### WHAT TO DO
Among the lines of the records below, copy those that hold the word "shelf".

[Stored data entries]
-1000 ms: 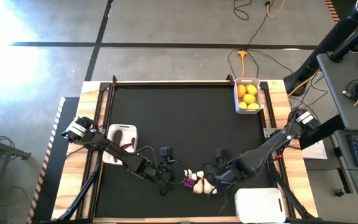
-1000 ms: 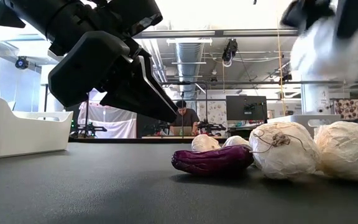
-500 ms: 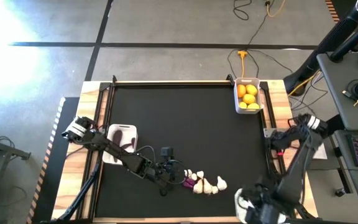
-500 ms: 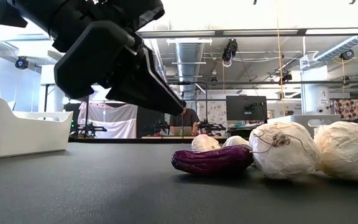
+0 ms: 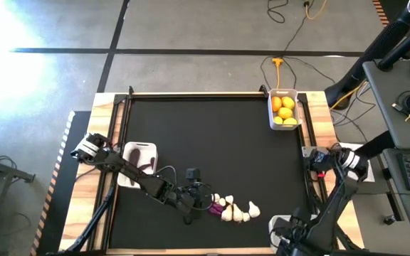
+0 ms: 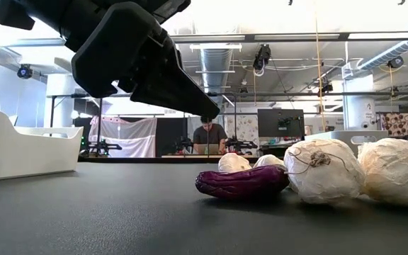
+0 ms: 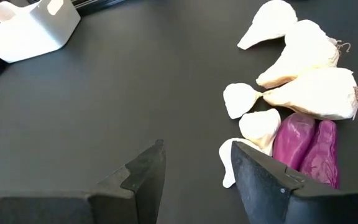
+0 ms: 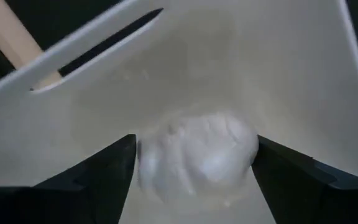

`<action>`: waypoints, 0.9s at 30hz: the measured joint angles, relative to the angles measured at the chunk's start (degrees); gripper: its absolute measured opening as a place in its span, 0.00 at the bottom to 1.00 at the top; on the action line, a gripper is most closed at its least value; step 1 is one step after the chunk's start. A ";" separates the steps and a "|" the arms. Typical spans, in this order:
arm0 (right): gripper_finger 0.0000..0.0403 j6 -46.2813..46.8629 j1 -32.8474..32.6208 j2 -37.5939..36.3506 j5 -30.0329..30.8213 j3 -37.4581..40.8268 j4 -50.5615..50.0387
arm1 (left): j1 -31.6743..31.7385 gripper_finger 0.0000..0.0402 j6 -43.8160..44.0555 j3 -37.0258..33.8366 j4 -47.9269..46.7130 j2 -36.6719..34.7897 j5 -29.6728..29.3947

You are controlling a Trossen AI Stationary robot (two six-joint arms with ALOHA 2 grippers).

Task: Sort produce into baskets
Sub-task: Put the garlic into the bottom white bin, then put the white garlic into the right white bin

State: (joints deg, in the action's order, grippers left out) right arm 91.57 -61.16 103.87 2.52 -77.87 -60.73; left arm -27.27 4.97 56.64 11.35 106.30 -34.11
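Observation:
My left gripper (image 7: 194,180) is open and hangs a little above the table, just left of a dark purple vegetable (image 7: 306,149). That vegetable lies on the table against several whitish garlic bulbs (image 5: 237,211). In the low view the left gripper (image 6: 211,110) is above and left of the purple vegetable (image 6: 243,183). My right gripper (image 8: 194,168) is shut on a garlic bulb (image 8: 197,155) inside the near-right white bin (image 5: 279,229). The left bin (image 5: 137,162) holds purple vegetables. The far-right bin (image 5: 285,109) holds yellow citrus. My right gripper pinches the garlic bulb's two opposite sides (image 8: 148,163) between its two fingers. The fingers come from above and point down into the white bin. I cannot tell whether the bulb touches the bin's floor.
The middle and far part of the black mat (image 5: 205,135) is bare. Cables run along the left arm. A person sits at a desk far behind the table in the low view (image 6: 209,136). Wooden table edges (image 5: 317,114) frame the mat.
My right gripper has lifted a garlic bulb out of the pile and carried it toward the table's near right corner, down into the near-right bin. My left gripper has edged toward the purple vegetable and risen slightly, staying open. The other produce has not moved.

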 joint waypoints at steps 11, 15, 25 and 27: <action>0.86 1.87 4.95 -8.52 -7.40 -4.63 -3.20 | 0.00 0.41 0.00 0.00 0.13 0.00 0.02; 0.84 -4.93 8.26 -12.36 7.05 -6.89 -8.20 | 0.00 0.41 -0.06 0.00 0.17 0.00 0.02; 0.76 -31.22 19.79 -5.14 9.30 -4.20 -6.91 | 0.00 0.41 -0.81 0.00 0.15 0.00 0.07; 0.75 -33.74 20.81 -3.22 7.68 -3.69 -5.20 | 0.00 0.41 -0.97 0.00 0.15 0.00 0.10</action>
State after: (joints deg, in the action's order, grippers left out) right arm 57.83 -40.35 100.65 10.20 -81.55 -65.93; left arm -27.27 4.00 56.64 11.51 106.30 -34.01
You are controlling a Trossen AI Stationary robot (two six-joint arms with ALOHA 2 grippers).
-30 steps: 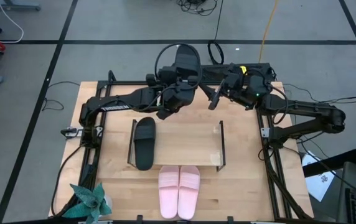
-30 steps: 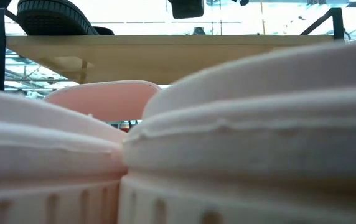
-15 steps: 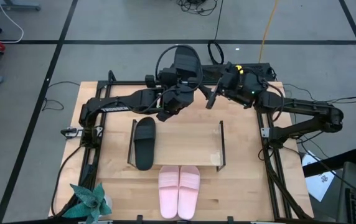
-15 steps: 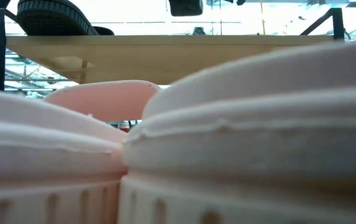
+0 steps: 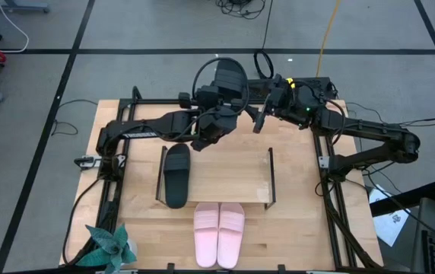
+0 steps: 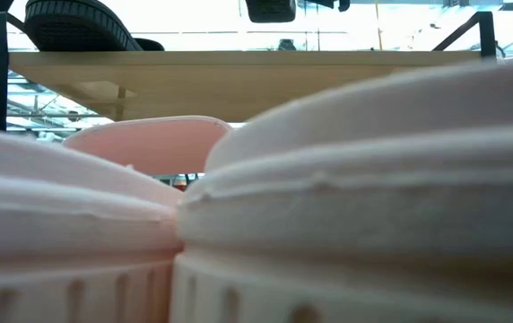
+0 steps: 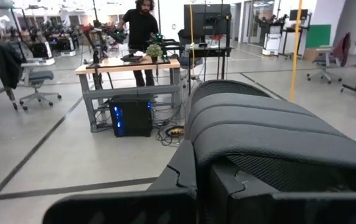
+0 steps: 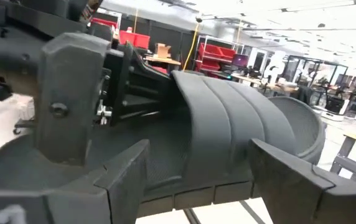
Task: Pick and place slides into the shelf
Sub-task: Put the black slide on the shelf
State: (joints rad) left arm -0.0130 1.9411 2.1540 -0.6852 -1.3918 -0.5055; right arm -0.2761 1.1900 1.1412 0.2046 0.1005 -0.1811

### TASK ANSWER
Task: Pick and place slides into the shelf
Sub-task: Put the black slide on the shelf

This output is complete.